How does the stock market work?
Stock markets are a form of centralized exchange where investors buy and sell ownership (stocks) of various companies. Most stock markets worldwide are highly regulated and involve legal, nationally registered, and regulated brokers to facilitate the transfer of stock from a seller to a buyer.
Examples of regulated stock exchanges are the US-based NYSE (New York Stock Exchange) and the NASDAQ (National Association of Securities Dealers Automated Quotations). Our ability to access the stock market has never been more effortless, and the barriers to entry continue to fall every year.

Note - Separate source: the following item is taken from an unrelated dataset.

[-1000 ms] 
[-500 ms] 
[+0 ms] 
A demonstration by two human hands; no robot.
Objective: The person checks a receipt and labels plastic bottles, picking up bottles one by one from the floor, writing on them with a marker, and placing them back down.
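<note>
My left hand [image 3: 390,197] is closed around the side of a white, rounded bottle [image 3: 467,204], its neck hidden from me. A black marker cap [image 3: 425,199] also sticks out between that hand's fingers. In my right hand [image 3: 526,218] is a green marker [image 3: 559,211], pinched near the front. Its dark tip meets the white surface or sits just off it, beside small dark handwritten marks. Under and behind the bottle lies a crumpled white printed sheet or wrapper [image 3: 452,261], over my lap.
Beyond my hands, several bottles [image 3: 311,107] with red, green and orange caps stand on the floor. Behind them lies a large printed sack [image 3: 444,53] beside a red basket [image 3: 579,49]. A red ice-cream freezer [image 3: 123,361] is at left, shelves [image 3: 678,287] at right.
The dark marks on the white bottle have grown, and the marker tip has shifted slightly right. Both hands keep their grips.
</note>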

But this ease of access is not without its dangers. We are all susceptible to different types of investment scams in the investment and stock world, so it is incumbent on us to do our due diligence and protect ourselves and our money from becoming victims of stock fraud and stock scams.

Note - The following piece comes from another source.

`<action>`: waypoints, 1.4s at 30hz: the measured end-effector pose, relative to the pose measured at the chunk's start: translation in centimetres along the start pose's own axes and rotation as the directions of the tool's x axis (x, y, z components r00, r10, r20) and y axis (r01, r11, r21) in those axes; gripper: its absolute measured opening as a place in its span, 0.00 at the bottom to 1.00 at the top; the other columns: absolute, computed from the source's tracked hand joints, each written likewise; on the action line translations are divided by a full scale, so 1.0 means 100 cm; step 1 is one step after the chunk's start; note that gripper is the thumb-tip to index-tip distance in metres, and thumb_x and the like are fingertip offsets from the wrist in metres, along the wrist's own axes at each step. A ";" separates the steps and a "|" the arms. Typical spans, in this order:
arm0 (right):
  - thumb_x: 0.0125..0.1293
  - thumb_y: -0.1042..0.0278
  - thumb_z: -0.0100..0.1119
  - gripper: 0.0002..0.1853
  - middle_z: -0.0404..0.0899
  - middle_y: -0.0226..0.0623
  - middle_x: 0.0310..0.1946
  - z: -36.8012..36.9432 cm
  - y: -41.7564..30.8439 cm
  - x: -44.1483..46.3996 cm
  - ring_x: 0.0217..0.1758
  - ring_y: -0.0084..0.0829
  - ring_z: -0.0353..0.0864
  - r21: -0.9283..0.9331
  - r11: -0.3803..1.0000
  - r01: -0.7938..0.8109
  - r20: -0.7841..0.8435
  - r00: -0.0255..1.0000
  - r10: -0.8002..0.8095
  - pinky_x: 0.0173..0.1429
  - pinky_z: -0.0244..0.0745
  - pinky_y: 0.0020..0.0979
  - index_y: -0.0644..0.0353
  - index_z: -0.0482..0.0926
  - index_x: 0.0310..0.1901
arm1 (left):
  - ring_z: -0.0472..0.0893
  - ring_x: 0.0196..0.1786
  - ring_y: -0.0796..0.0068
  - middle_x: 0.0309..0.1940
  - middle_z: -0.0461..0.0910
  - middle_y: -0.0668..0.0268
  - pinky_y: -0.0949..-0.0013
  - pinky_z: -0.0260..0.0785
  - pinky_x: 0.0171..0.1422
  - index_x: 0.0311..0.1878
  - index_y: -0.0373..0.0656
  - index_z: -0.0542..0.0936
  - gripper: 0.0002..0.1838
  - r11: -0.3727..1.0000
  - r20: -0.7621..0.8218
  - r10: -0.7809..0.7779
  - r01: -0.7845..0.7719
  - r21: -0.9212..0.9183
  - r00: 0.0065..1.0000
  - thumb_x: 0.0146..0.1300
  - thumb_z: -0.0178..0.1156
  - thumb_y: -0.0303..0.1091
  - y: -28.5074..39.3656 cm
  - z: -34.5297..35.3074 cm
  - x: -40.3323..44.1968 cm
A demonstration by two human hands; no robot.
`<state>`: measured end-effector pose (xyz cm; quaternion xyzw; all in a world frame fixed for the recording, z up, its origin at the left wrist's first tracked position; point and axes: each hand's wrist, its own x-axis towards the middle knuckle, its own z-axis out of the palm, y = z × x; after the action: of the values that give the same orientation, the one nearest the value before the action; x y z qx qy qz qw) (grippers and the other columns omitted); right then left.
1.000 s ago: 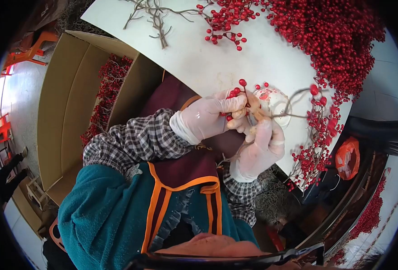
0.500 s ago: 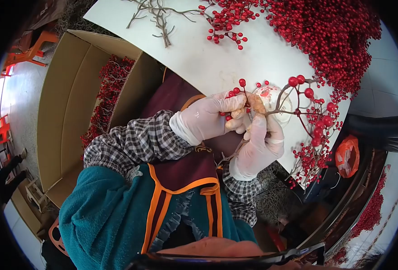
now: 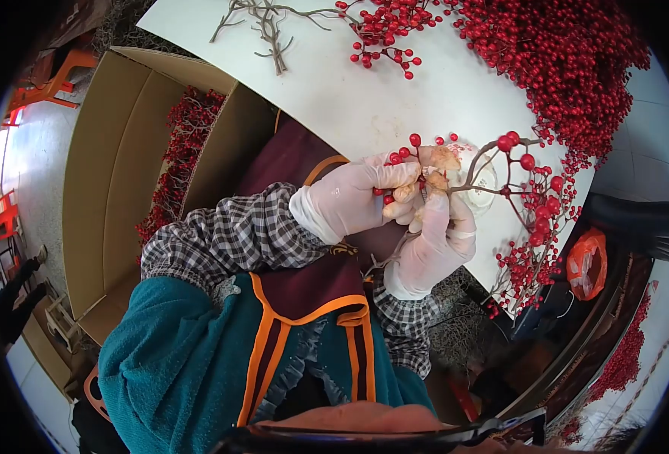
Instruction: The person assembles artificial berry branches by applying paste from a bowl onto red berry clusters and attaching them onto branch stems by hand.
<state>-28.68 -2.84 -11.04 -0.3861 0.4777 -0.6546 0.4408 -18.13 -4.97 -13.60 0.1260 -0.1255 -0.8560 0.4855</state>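
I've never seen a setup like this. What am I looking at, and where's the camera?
There is no machine here, only a person at work. The view comes from one head-worn camera looking forward and down. On the white tabletop lie a heap of red berries and some brown twigs. The gloved left hand pinches a small berry sprig; the gloved right hand holds a larger branched stem with berries. Beside the tabletop, an open cardboard box holds berry sprays too.
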 end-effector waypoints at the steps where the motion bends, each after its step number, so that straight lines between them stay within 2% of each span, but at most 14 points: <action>1: 0.67 0.77 0.56 0.07 0.74 0.28 0.23 0.001 -0.001 0.000 0.19 0.15 0.66 -0.009 1.000 -0.019 -0.011 1.000 0.019 0.24 0.66 0.19 0.72 0.79 0.42 | 0.62 0.24 0.76 0.17 0.67 0.69 0.73 0.56 0.34 0.36 0.41 0.75 0.17 1.000 0.009 0.009 -0.009 0.025 1.000 0.74 0.45 0.45 0.000 -0.001 0.000; 4: 0.66 0.76 0.56 0.08 0.74 0.27 0.23 -0.001 0.002 0.001 0.20 0.15 0.66 -0.032 0.999 -0.008 -0.014 1.000 0.008 0.25 0.65 0.18 0.72 0.79 0.42 | 0.63 0.23 0.76 0.18 0.68 0.69 0.73 0.55 0.32 0.30 0.41 0.73 0.19 0.998 -0.038 -0.039 0.037 -0.044 0.999 0.73 0.46 0.44 0.004 0.005 0.000; 6: 0.66 0.79 0.56 0.07 0.76 0.33 0.27 -0.004 0.005 0.002 0.22 0.18 0.71 -0.028 1.000 -0.005 0.023 1.000 0.005 0.25 0.68 0.18 0.70 0.78 0.43 | 0.64 0.23 0.76 0.18 0.69 0.68 0.73 0.55 0.32 0.31 0.41 0.73 0.18 0.997 -0.039 -0.040 0.038 -0.068 0.998 0.73 0.46 0.44 0.003 0.003 0.000; 8: 0.65 0.84 0.55 0.09 0.81 0.44 0.36 -0.009 0.006 0.001 0.25 0.25 0.80 -0.010 0.999 -0.031 0.083 0.996 0.032 0.25 0.74 0.21 0.66 0.74 0.46 | 0.64 0.24 0.76 0.19 0.69 0.68 0.73 0.56 0.32 0.32 0.41 0.73 0.18 0.997 -0.069 -0.051 0.046 -0.070 0.996 0.73 0.47 0.44 0.003 0.003 -0.001; 10: 0.65 0.83 0.56 0.08 0.81 0.41 0.34 -0.014 0.013 -0.001 0.25 0.21 0.78 -0.042 0.998 -0.038 0.056 0.998 0.040 0.26 0.72 0.19 0.66 0.75 0.45 | 0.65 0.24 0.76 0.20 0.70 0.68 0.73 0.57 0.33 0.33 0.40 0.73 0.17 0.997 -0.125 -0.066 0.060 -0.050 0.990 0.73 0.47 0.43 0.006 0.007 -0.002; 13: 0.65 0.82 0.57 0.08 0.80 0.36 0.32 -0.021 0.019 -0.001 0.26 0.17 0.72 -0.047 0.999 -0.023 0.058 0.998 0.025 0.28 0.69 0.17 0.66 0.76 0.45 | 0.66 0.26 0.76 0.21 0.70 0.68 0.73 0.58 0.35 0.36 0.39 0.72 0.16 0.996 -0.125 0.030 -0.020 0.082 0.992 0.73 0.47 0.43 0.000 0.004 -0.003; 14: 0.65 0.82 0.57 0.08 0.79 0.35 0.32 -0.022 0.019 -0.002 0.26 0.15 0.70 -0.042 0.999 -0.013 0.066 0.998 0.015 0.29 0.67 0.17 0.66 0.76 0.45 | 0.67 0.26 0.76 0.21 0.70 0.69 0.73 0.59 0.36 0.38 0.38 0.73 0.16 0.999 -0.124 0.014 -0.009 0.040 0.992 0.73 0.48 0.43 0.000 0.004 -0.003; 16: 0.65 0.81 0.57 0.07 0.79 0.35 0.32 -0.022 0.018 -0.002 0.25 0.15 0.68 -0.007 1.000 0.005 0.094 0.996 -0.004 0.29 0.65 0.17 0.66 0.77 0.45 | 0.68 0.28 0.77 0.21 0.71 0.69 0.73 0.59 0.38 0.41 0.37 0.73 0.16 0.999 -0.119 -0.018 0.012 -0.047 0.993 0.73 0.48 0.43 0.004 0.005 -0.001; 20: 0.66 0.79 0.57 0.07 0.80 0.36 0.32 -0.017 0.017 -0.002 0.25 0.15 0.68 0.050 0.998 -0.025 0.010 1.000 0.025 0.28 0.64 0.17 0.66 0.77 0.45 | 0.68 0.28 0.78 0.23 0.71 0.70 0.74 0.59 0.39 0.47 0.36 0.74 0.18 0.999 -0.069 0.042 -0.039 0.038 0.997 0.73 0.49 0.44 -0.004 -0.005 0.000; 22: 0.66 0.80 0.57 0.08 0.80 0.36 0.32 -0.018 0.018 -0.001 0.25 0.15 0.69 0.032 0.999 -0.010 0.051 0.999 0.008 0.28 0.64 0.17 0.66 0.76 0.46 | 0.68 0.28 0.78 0.23 0.71 0.71 0.74 0.59 0.39 0.48 0.35 0.74 0.18 0.990 -0.034 0.084 -0.079 0.117 0.996 0.73 0.49 0.43 -0.003 -0.005 0.000; 25: 0.66 0.80 0.56 0.09 0.81 0.38 0.32 -0.016 0.016 0.001 0.25 0.15 0.69 -0.023 0.999 -0.042 0.041 0.998 0.043 0.27 0.64 0.17 0.66 0.76 0.47 | 0.67 0.28 0.79 0.24 0.70 0.71 0.74 0.59 0.39 0.45 0.36 0.73 0.15 1.000 -0.050 0.022 -0.021 0.022 0.999 0.72 0.50 0.41 0.001 0.001 0.000; 31: 0.66 0.79 0.56 0.08 0.83 0.41 0.35 -0.019 0.019 -0.001 0.25 0.15 0.69 0.009 1.000 -0.030 0.064 0.998 0.029 0.27 0.63 0.17 0.66 0.76 0.47 | 0.67 0.28 0.80 0.25 0.70 0.71 0.75 0.58 0.39 0.44 0.36 0.73 0.14 0.989 -0.010 0.073 -0.071 0.133 0.997 0.72 0.51 0.40 -0.001 -0.005 0.000; 34: 0.66 0.79 0.56 0.08 0.83 0.41 0.35 -0.019 0.019 0.000 0.24 0.15 0.69 0.023 0.999 -0.039 0.067 0.997 0.037 0.26 0.63 0.17 0.65 0.77 0.47 | 0.67 0.28 0.79 0.25 0.70 0.70 0.75 0.59 0.38 0.40 0.37 0.73 0.13 0.998 -0.041 0.042 -0.040 0.054 0.998 0.72 0.50 0.39 0.002 0.000 0.001; 42: 0.66 0.79 0.57 0.09 0.83 0.43 0.37 -0.017 0.018 0.000 0.24 0.15 0.69 -0.041 0.998 -0.055 0.057 0.997 0.057 0.26 0.63 0.16 0.64 0.77 0.47 | 0.69 0.30 0.79 0.25 0.71 0.70 0.75 0.62 0.40 0.34 0.40 0.72 0.13 0.994 -0.047 0.032 -0.026 0.108 0.998 0.74 0.49 0.38 0.003 0.000 -0.001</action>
<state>-29.89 -2.67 -13.23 -0.4001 0.4880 -0.6210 0.4649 -17.84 -5.07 -13.52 0.1710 -0.1612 -0.8375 0.4933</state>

Is the stock market rigged?
One of the biggest questions and, for many, beliefs about the stock market is that it is rigged. Is it? The US’s stock markets are regulated by various government and non-government entities such as the SEC (Securities and Exchange Commission) and FINRA (Financial Industry Regulatory Authority). Both the SEC and FINRA have overlapping legal responsibilities that monitor the stock exchanges and the various brokers that facilitate the buying and selling of stocks. However, that doesn’t mean we can avoid all fraud and scams.
Current and past companies intentionally deceive individual investors and/or participate in illegal accounting and business practices, such as ENRON and Valeant Pharmaceuticals. Some fraudulent individuals create ‘too good to be true’ advertisements that result in Ponzi schemes – the worst actor in history being Bernie Madoff.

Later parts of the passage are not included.